#### Exercise
Give back the full listing exactly as written.

#### Task input
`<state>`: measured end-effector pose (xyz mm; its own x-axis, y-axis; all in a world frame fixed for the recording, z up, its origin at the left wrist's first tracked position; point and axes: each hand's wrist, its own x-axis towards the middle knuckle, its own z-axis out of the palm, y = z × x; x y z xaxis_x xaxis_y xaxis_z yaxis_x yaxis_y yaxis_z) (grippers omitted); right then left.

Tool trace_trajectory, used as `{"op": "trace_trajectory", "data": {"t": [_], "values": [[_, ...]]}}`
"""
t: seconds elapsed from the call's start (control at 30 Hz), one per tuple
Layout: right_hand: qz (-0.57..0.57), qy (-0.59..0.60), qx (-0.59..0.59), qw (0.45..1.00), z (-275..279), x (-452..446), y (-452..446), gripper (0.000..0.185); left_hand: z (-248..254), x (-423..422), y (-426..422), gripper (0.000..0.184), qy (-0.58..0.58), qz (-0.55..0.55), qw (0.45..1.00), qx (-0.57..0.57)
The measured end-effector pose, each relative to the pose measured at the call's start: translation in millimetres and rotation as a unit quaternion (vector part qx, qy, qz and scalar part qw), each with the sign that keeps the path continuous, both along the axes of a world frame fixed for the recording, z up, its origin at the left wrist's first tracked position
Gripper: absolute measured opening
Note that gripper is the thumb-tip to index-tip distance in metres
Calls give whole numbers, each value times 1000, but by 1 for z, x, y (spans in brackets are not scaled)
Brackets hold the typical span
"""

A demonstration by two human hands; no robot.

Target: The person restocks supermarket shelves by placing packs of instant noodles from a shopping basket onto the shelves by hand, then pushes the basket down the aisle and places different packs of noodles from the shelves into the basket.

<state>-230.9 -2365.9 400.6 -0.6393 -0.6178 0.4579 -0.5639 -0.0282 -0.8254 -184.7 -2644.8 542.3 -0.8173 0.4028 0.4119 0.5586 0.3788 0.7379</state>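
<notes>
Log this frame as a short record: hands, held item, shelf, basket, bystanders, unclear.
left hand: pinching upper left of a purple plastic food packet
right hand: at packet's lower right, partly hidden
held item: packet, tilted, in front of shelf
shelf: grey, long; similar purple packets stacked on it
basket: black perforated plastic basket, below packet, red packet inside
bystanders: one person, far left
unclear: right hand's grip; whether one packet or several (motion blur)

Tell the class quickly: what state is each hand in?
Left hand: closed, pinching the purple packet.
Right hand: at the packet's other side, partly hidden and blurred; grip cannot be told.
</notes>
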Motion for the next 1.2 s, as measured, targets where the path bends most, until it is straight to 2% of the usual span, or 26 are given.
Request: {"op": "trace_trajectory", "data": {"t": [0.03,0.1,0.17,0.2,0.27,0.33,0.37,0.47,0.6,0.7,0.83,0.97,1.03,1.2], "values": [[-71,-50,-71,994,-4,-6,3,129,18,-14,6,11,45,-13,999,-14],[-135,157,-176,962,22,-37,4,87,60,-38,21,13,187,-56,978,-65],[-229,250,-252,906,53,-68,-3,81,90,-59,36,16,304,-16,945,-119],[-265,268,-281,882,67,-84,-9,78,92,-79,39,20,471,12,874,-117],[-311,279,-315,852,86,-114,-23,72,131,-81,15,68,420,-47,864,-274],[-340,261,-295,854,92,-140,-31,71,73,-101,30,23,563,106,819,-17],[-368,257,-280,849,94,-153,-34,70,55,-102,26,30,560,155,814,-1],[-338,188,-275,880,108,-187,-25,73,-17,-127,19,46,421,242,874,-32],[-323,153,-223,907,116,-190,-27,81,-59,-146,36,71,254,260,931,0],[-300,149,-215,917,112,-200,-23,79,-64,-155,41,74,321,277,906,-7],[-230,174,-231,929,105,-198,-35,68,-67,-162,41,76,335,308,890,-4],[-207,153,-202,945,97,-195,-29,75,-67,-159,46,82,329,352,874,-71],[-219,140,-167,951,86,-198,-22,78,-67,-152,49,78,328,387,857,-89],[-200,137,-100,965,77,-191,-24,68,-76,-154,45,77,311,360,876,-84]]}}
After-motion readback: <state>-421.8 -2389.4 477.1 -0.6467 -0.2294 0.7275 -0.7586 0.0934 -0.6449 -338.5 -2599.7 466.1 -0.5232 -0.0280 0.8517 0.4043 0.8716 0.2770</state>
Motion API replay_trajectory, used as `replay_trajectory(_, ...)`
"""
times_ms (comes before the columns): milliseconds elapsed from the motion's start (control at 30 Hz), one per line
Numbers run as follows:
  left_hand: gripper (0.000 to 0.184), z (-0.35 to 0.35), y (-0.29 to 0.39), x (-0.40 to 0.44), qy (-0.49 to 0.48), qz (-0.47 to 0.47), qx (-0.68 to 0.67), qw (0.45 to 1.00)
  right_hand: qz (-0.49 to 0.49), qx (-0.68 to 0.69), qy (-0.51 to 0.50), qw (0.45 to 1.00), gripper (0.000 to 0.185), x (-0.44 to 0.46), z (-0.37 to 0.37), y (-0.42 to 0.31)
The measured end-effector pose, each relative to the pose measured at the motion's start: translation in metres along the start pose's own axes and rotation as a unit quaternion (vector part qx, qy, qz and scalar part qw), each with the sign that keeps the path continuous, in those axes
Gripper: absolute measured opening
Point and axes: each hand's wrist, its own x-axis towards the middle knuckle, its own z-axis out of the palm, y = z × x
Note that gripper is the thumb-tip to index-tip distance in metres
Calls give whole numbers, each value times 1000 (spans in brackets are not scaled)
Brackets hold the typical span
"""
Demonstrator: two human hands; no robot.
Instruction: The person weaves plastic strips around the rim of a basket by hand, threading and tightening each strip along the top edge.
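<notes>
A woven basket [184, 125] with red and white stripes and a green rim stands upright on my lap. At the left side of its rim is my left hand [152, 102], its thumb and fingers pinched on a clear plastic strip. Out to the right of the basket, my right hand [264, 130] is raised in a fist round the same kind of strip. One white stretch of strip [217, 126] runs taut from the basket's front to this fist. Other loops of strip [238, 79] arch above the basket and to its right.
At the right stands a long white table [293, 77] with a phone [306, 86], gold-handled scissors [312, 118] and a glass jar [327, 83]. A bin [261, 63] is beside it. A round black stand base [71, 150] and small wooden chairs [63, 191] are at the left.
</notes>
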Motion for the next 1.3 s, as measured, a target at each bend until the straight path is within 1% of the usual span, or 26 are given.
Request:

#### Task result
`<state>`: measured end-effector pose (xyz mm; its own x-axis, y-axis; all in a world frame fixed for the recording, z up, its origin at the left wrist's first tracked position; point and axes: each hand's wrist, its own x-axis towards the middle knuckle, its own z-axis out of the palm, y = z × x; x y z xaxis_x xaxis_y xaxis_z yaxis_x yaxis_y yaxis_z) (grippers omitted); right then left.

Tool trace_trajectory, used as `{"op": "trace_trajectory", "data": {"t": [_], "values": [[_, ...]]}}`
"""
t: seconds elapsed from the call's start (control at 30 Hz), one per tuple
Layout: right_hand: qz (-0.57..0.57), qy (-0.59..0.60), qx (-0.59..0.59), qw (0.45..1.00), z (-275..279), x (-452..446), y (-452..446), gripper (0.000..0.185); left_hand: z (-248..254), x (-423..422), y (-426..422), gripper (0.000..0.184), qy (-0.58..0.58), qz (-0.55..0.55), qw (0.45..1.00), qx (-0.57..0.57)
The measured end-effector pose, each relative to the pose measured at the call's start: translation in millimetres and rotation as a unit quaternion (vector part qx, qy, qz and scalar part qw), each with the sign that keeps the path continuous, both along the axes of a world frame fixed for the recording, z up, its origin at the left wrist's first tracked position
Gripper: absolute measured opening
Note that gripper is the thumb-tip to index-tip distance in metres
Calls give whole numbers, each value times 1000, but by 1 for z, x, y (spans in brackets are not scaled)
Brackets hold the typical span
"""

A demonstration by two human hands; no robot.

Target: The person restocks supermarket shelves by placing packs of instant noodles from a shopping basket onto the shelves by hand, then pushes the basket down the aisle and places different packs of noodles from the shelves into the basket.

<state>-230.9 -2365.9 400.6 -0.6393 -0.6178 0.4579 -0.5639 -0.0282 -0.8254 -184.7 -2644.8 542.3 -0.8173 0.4028 0.4119 0.5586 0.3788 0.7379</state>
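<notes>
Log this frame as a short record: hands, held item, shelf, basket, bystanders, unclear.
left hand: pinching upper left of a purple plastic food packet
right hand: at packet's lower right, partly hidden
held item: packet, tilted, in front of shelf
shelf: grey, long; similar purple packets stacked on it
basket: black perforated plastic basket, below packet, red packet inside
bystanders: one person, far left
unclear: right hand's grip; whether one packet or several (motion blur)

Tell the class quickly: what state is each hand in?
Left hand: closed, pinching the purple packet.
Right hand: at the packet's other side, partly hidden and blurred; grip cannot be told.
</notes>
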Motion for the next 1.2 s, as measured, targets where the path bends most, until it is straight to 2% of the usual span, or 26 are given.
Request: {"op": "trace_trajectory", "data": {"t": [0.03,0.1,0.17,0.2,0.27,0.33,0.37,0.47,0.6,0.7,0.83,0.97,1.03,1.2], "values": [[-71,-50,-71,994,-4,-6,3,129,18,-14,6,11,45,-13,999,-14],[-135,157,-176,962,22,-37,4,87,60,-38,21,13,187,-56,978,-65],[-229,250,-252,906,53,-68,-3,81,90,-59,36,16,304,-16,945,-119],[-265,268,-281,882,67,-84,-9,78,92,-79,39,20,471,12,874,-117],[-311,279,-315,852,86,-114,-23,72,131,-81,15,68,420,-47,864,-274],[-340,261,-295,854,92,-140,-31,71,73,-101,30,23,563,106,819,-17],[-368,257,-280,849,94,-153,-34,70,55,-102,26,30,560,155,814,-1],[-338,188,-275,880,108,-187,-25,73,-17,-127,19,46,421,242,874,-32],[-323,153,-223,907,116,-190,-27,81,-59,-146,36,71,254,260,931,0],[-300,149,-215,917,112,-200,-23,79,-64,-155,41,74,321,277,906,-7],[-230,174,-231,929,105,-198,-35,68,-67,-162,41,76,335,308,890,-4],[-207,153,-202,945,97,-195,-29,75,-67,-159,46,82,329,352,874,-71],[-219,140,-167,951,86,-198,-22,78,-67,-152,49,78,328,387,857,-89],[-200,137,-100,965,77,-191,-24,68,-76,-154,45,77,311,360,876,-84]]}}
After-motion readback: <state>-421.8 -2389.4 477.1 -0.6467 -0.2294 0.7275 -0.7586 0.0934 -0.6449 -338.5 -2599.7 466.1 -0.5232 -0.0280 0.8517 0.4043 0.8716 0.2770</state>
Motion API replay_trajectory, used as `replay_trajectory(_, ...)`
"""
times_ms (comes before the columns): milliseconds elapsed from the motion's start (control at 30 Hz), one per line
Numbers run as follows:
  left_hand: gripper (0.000 to 0.184), z (-0.35 to 0.35), y (-0.29 to 0.39), x (-0.40 to 0.44), qy (-0.49 to 0.48), qz (-0.47 to 0.47), qx (-0.68 to 0.67), qw (0.45 to 1.00)
  right_hand: qz (-0.49 to 0.49), qx (-0.68 to 0.69), qy (-0.51 to 0.50), qw (0.45 to 1.00), gripper (0.000 to 0.185), x (-0.44 to 0.46), z (-0.37 to 0.37), y (-0.42 to 0.31)
The measured end-effector pose, each relative to the pose measured at the motion's start: translation in metres along the start pose's own axes and rotation as a unit quaternion (vector part qx, qy, qz and scalar part qw), each with the sign that keeps the path continuous, in those axes
Gripper: absolute measured opening
Point and axes: each hand's wrist, its own x-axis towards the middle knuckle, its own z-axis out of the palm, y = z × x
Note that gripper is the thumb-tip to index-tip distance in metres
Calls give whole numbers, each value times 1000 (spans in brackets are not scaled)
Brackets hold the typical span
"""
Demonstrator: two human hands; no robot.
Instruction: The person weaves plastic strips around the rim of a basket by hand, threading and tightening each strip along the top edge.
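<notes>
A woven basket [184, 125] with red and white stripes and a green rim stands upright on my lap. At the left side of its rim is my left hand [152, 102], its thumb and fingers pinched on a clear plastic strip. Out to the right of the basket, my right hand [264, 130] is raised in a fist round the same kind of strip. One white stretch of strip [217, 126] runs taut from the basket's front to this fist. Other loops of strip [238, 79] arch above the basket and to its right.
At the right stands a long white table [293, 77] with a phone [306, 86], gold-handled scissors [312, 118] and a glass jar [327, 83]. A bin [261, 63] is beside it. A round black stand base [71, 150] and small wooden chairs [63, 191] are at the left.
</notes>
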Motion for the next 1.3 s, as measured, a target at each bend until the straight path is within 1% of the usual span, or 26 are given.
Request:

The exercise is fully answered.